Wer sich ein Elektroauto oder Plug-in-Hybrid anschaffen will, kann noch bis Ende 2022 die staatliche Förderung mitnehmen. Danach wird die Förderung neu ausgerichtet.

Habeck verlängert staatliche Förderung von E-Autos


Der neue Wirtschafts- und Klimaschutzminister Robert Habeck (Grüne) hat die erhöhte staatliche Förderung von Elektroautos bis Ende 2022 verlängert. Sie war bisher bis Jahresende befristet.

Ab 2023 müssen sich Autokäufer aber auf Veränderungen einstellen. Von da an sollen nur noch Elektrofahrzeuge gefördert werden, die nachweislich einen positiven Klimaschutzeffekt haben, wie das Wirtschaftsministerium am Montag mitteilte. Dieser solle über den elektrischen Fahranteil und eine elektrische Mindestreichweite definiert werden. So steht es auch im Koalitionsvertrag von SPD, Grünen und FDP.

„Wir werden in Zukunft bei der Förderung ehrgeiziger, um der Elektromobilität weiteren Schub zu verleihen und den Klimaschutz zu stärken“, erklärte Habeck. „Dazu werden wir die Förderung neu ausrichten.“ Bis zur Neuaufstellung solle aber Kontinuität gesichert werden. Käuferinnen und Käufer von rein elektrisch betriebenen Autos erhalten demnach im Jahr 2022 weiterhin bis zu 9.000 Euro Förderung. Plug-in-Hybride werden mit maximal 6.750 Euro gefördert.
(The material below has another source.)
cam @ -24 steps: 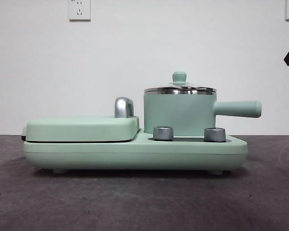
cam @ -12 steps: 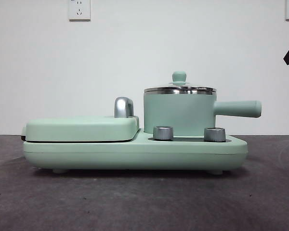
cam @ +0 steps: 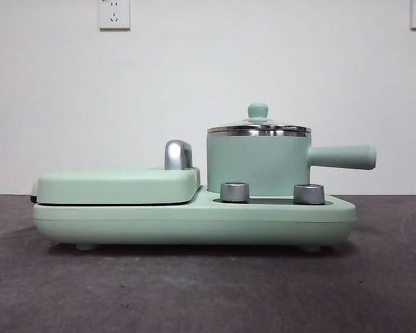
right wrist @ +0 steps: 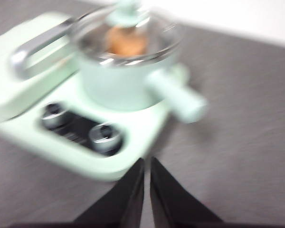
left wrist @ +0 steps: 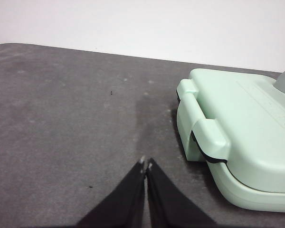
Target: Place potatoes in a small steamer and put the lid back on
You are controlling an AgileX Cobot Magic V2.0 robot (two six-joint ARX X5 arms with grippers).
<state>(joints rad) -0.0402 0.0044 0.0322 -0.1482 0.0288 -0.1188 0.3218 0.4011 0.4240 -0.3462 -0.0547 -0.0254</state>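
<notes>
The mint-green small steamer (cam: 258, 165) stands on the right half of the green appliance base, its straight side handle pointing right. Its glass lid (cam: 258, 127) with a green knob rests on the steel rim. Through the lid, the blurred right wrist view shows the orange-brown potatoes (right wrist: 127, 42) inside the small steamer (right wrist: 118, 85). My right gripper (right wrist: 147, 161) hovers shut above the table, off the appliance's corner with the knobs. My left gripper (left wrist: 146, 165) is shut and empty over bare table beside the griddle end. Neither gripper shows in the front view.
A flat griddle section (cam: 118, 186) with a chrome handle (cam: 178, 154) fills the appliance's left half; the left wrist view shows its hinged end (left wrist: 237, 133). Two silver knobs (cam: 235, 191) (cam: 309, 193) sit in front of the pot. Wall sockets hang behind.
The black arm tip at the front view's right edge has gone out of view. The steamer and lid have not moved.
</notes>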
Mitte des vergangenen Jahres war die bestehende Kaufprämie (Umweltbonus) für E-Autos und Plug-in-Hybride über eine Innovationsprämie erhöht worden. Der Bund hatte dazu seine Förderung beim Kauf solcher Fahrzeuge verdoppelt, befristet bis Ende 2021. Das hatte zu stark steigenden Neuzulassungen geführt.